## Aim of the task:
Everything from the first line of the material below through the line containing "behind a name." must be retyped exactly, and nothing past it.
*** Supplied material
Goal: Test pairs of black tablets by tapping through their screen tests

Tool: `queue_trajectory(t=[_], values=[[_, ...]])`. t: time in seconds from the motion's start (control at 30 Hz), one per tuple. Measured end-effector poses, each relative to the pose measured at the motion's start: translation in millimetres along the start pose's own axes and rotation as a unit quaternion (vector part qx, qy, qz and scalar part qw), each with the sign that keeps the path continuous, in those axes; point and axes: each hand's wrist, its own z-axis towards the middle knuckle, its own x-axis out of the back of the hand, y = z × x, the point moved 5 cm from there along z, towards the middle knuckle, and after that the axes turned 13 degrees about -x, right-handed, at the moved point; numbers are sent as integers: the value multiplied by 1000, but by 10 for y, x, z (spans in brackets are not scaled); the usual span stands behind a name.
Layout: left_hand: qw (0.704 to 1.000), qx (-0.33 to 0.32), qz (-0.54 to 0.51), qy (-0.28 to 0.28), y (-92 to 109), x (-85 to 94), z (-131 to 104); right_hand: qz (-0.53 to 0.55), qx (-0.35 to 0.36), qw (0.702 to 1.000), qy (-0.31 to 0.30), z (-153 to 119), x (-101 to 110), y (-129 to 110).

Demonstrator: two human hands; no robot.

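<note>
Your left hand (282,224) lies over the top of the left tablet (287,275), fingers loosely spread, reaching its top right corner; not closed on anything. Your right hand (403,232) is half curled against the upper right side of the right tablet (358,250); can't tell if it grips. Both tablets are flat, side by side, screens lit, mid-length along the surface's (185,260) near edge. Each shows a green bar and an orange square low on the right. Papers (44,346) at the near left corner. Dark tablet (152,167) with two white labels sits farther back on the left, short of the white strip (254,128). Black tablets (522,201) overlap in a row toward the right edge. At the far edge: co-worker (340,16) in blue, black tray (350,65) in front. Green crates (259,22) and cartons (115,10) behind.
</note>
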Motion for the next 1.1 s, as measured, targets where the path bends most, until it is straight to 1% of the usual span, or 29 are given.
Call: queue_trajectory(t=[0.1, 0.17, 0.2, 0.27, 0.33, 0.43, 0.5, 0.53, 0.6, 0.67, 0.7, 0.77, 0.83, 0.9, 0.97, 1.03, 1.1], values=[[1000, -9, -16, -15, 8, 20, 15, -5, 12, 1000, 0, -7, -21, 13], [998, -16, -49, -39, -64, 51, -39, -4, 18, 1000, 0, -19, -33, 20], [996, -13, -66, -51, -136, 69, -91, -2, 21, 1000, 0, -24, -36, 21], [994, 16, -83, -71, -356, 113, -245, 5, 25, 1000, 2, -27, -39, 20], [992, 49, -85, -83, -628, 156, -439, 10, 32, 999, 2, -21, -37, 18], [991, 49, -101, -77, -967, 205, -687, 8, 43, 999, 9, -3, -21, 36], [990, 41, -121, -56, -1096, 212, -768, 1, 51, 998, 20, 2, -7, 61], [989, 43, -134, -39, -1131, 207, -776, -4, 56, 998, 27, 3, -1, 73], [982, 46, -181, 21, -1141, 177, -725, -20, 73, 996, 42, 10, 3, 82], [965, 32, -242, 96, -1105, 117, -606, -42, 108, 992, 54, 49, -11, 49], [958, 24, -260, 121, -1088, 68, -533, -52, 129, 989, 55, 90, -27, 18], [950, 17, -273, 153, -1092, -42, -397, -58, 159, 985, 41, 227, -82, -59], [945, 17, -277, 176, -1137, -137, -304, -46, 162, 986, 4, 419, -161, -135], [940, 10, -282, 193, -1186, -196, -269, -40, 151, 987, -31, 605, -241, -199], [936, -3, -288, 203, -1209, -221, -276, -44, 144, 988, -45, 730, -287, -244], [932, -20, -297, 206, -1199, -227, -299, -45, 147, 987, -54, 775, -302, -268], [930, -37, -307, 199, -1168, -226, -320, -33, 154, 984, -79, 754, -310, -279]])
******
## Reply:
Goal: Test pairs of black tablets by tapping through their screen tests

Tool: `queue_trajectory(t=[_], values=[[_, ...]])`. t: time in seconds from the motion's start (control at 30 Hz), one per tuple. Measured end-effector poses, each relative to the pose measured at the motion's start: translation in millimetres along the start pose's own axes and rotation as a unit quaternion (vector part qx, qy, qz and scalar part qw), each with the sign that keeps the path continuous, in those axes; point and axes: each hand's wrist, its own z-axis towards the middle knuckle, its own x-axis out of the back of the hand, y = z × x, the point moved 5 cm from there along z, towards the middle knuckle, and after that the axes turned 13 degrees about -x, right-handed, at the moved point; numbers are sent as integers: the value multiplied by 1000, but by 10 for y, x, z (spans in brackets are not scaled); the usual span stands behind a name.

With this, there is nothing more to the exercise.